The Fourth Circuit Court of Appeals ruled that the law violated the Equal Protection Clause and was unlawful under Title IX, as it discriminated based on gender identity. Do No Harm is asking the court to acknowledge scientific reality and reverse the Fourth Circuit’s decision, as well as the Ninth Circuit’s decision in a similar case about Idaho’s law protecting women’s sports.
In the brief, Do No Harm illustrates how the appeals courts’ decisions are grounded upon faulty premises regarding biological sex and gender. Do No Harm explains that:
- Sex is distinct from gender identity; while sex is binary and rooted in biology, gender identity is a psychological state.
- Intersex conditions are rare disorders of sexual development and should not be conflated with transgender identity.

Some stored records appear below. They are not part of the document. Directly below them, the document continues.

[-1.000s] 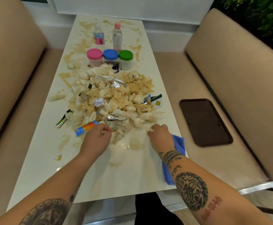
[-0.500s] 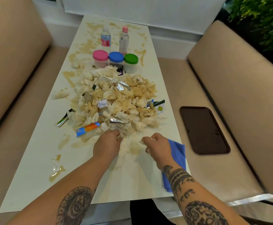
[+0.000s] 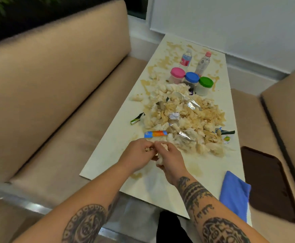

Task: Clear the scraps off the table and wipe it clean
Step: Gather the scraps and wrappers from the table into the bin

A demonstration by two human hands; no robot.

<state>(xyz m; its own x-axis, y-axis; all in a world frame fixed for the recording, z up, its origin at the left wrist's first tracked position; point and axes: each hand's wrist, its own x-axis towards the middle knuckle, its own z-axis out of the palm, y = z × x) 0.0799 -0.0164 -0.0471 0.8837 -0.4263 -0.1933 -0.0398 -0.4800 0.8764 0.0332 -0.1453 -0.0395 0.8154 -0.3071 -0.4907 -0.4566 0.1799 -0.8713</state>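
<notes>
Spreading across the middle of the tabletop (image 3: pixel 108 155), the heap of soggy paper scraps (image 3: pixel 183 120) is the biggest worry: it is loose and wet, so any sweep toward the near edge could push clumps onto the bench seat (image 3: pixel 69 146) at the left or smear the brown stains wider. Beyond the heap stand three lidded jars (image 3: pixel 192 79) and two bottles (image 3: pixel 194 60), close enough that a careless rake might topple them. The blue cloth (image 3: pixel 234 195) hangs partly over the near right corner and could slide off if bumped. A dark tray (image 3: pixel 269 185) lies on the right seat, well apart from the scraps. Nearest, the left hand (image 3: pixel 136 155) and right hand (image 3: pixel 169 158) meet just before the heap, fingers curled round a small wad of scraps (image 3: pixel 160 155) held between them; pinched so lightly, bits could drop while being carried away.
</notes>
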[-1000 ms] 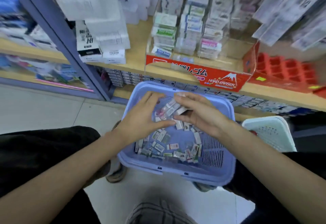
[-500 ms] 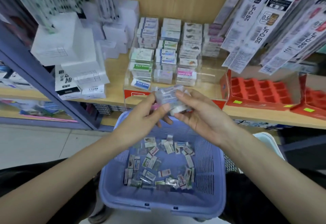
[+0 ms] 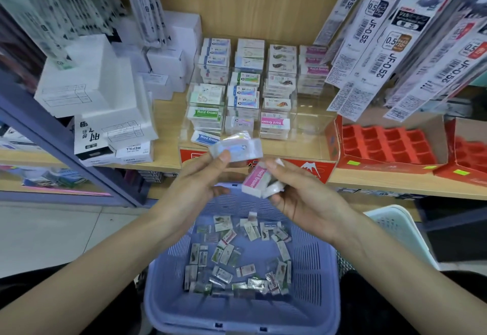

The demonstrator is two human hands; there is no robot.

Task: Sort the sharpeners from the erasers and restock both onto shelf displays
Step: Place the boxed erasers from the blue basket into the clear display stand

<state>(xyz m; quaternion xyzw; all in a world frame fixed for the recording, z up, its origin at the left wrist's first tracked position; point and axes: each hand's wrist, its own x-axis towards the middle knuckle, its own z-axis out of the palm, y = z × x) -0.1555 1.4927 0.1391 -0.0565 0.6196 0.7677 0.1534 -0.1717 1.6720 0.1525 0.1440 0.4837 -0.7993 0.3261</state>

- Biology-denying interventions such as puberty blockers and cross-sex hormones are dangerous, lack compelling evidence, and carry unknown risks in addition to known physical harms.
- Despite this, both the Fourth Circuit and the Ninth Circuit assumed that puberty blockers and cross-sex hormones were necessary to treat gender dysphoria.
- The appeals courts falsely conflated sex with gender identity to argue the laws discriminated on the basis of gender identity.
- The Ninth Circuit falsely overstated the number of intersex individuals by orders of magnitude, while conflating intersex individuals with individuals who identify as transgender.
Do No Harm hopes the Supreme Court corrects the scientific errors underpinning the lower courts’ decisions, and promptly reverses them.